Haematopoietic overexpression of microRNA (miR)-126 protects the kidney from ischaemia–reperfusion injury, according to a new study in mice by researchers at Leiden University Medical Center, Netherlands.

The investigators generated chimeric mice by transplanting bone-marrow-derived cells transduced with a lentiviral vector that drives overexpression of miR-126. After renal ischaemia–reperfusion injury, mice overexpressing miR-126 had less renal dysfunction than control mice—evidenced by reduced urea levels, weight loss, and expression of injury markers. This renoprotection was associated with increased density of the peritubular capillary network in the corticomedullary junction—the region most damaged by ischaemia–reperfusion injury—and a 2.2-fold increase in the number of bone-marrow-derived endothelial progenitor cells (EPCs) in the kidney. Overall, the results suggest that haematopoietic overexpression of miR-126 mobilizes vasculogenic progenitor cells to the kidney, where they promote microvascular integrity and assist in recovery after injury.

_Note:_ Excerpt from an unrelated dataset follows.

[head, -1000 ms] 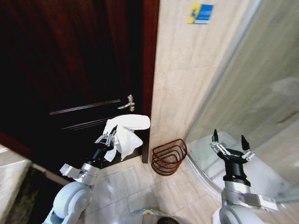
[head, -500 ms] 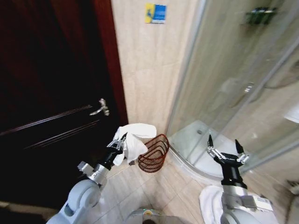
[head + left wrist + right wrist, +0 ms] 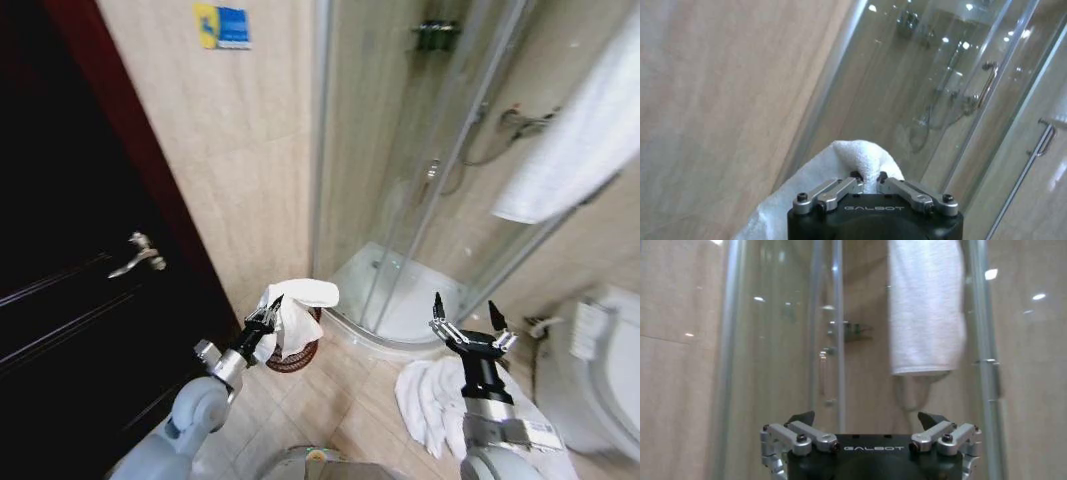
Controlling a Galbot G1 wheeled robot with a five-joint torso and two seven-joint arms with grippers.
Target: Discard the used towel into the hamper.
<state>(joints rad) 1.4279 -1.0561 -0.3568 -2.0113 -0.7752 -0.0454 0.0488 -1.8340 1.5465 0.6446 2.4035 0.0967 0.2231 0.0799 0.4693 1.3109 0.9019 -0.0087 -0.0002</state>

The researchers' findings have potential clinical application in the field of kidney transplantation, in which reduced graft function and the use of immunosuppressants result in EPC dysfunction. Lead investigator Anton Jan van Zonneveld speculates, “Donor kidneys could be perfused with exosomes containing miR-126 to protect the peritubular capillary network from ischaemia–reperfusion injury after transplantation, thereby reducing delayed graft function and improving the long-term outcomes of kidney transplant recipients.”